Arnold Schwarzenegger steps onto the big screen. There’s a quiet moment while the audience anticipates a one-liner.
Once he delivers it, the action begins. That’s when you hear the signature sound that defines all action films.
It’s a dropping bass audio clip that starts high before descending into the sub-bass frequencies. A pan effect gets applied for the stereo surround to draw the audience into the action they see on the screen.
From there, high-energy background music plays while the action sounds commence. It might be tires squealing from a car chase to bullets firing from a gun, depending on the movie. Every movie genre has its own defining sounds.
Why Does Every Action Movie Use the Same Effect?
The reason why the movie industry uses bass drops all the time is surprisingly simple: everybody expects it.

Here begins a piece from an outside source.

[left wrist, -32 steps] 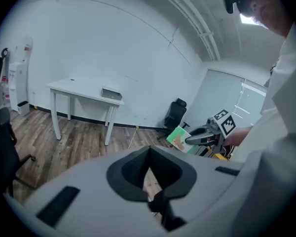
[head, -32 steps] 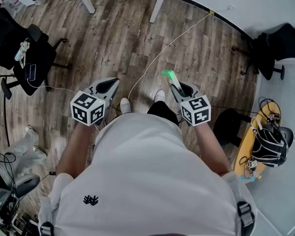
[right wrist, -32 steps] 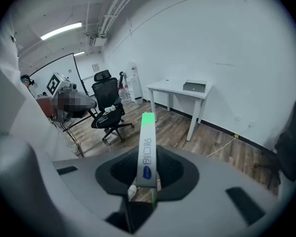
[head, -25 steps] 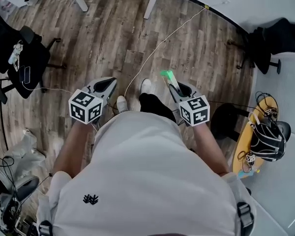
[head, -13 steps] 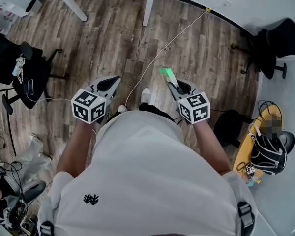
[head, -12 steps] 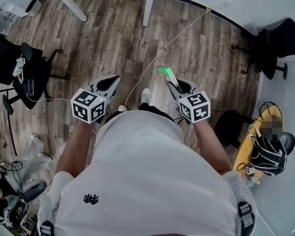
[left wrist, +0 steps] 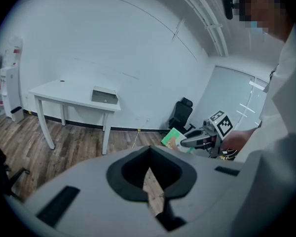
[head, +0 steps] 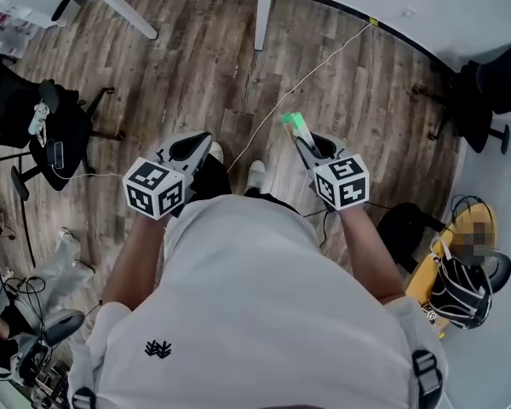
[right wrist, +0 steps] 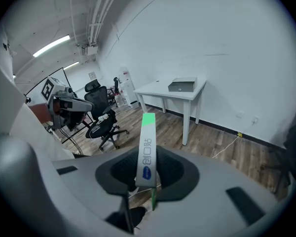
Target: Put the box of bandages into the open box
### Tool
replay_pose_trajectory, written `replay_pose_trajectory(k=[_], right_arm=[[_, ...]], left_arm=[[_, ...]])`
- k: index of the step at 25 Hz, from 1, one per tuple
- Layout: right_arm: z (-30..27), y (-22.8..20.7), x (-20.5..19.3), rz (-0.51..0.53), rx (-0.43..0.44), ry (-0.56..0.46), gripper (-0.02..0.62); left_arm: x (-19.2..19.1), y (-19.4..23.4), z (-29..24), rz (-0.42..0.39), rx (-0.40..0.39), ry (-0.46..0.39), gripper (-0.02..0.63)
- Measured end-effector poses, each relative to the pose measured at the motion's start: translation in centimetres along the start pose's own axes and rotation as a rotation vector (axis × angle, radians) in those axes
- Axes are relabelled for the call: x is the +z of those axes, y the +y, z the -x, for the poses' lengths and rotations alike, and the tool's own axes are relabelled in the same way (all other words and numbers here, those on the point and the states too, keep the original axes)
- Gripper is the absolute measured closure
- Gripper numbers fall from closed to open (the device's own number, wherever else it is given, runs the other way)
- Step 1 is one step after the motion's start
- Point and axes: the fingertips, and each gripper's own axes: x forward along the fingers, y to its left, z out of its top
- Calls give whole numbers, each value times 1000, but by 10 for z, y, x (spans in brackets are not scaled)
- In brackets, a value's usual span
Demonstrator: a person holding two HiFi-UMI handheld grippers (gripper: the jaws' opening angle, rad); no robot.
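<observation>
Two claws out front: the right gripper [head: 305, 146] clamps the box of bandages [head: 293, 128] by its near end, long axis pointing ahead, green tip foremost; the left gripper [head: 199, 144] is closed, empty.

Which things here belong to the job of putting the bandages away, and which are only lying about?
For the job:
- box of bandages, gripped in the right tongs
- grey box on the white table, probably the target

Lying about:
- black office chair
- white cable on the floor
- black bag
</observation>
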Motion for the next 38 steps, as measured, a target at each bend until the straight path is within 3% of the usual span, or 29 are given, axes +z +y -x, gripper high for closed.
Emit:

If you took the drop out of an action sequence, it’d be like telling the Foo Fighters to play without Dave Grohl. It doesn’t make sense to the audience.
Although it’s hard to say when the first bass bend sounds were added to action movies, the 2006 Transformers trailer incorporated it into its clips, soundtrack, and trailer audio.
When something works in Hollywood, everyone copies it. That’s why you see remake after remake on franchise films. Profits need to be predictable, just like the sequences for action movies.
Why do bass drops have some extra treble? That effect allows for body or weapon movement. You’ll hear the treble twang when a sword comes out of its sheath, but the impact uses the lower register bend.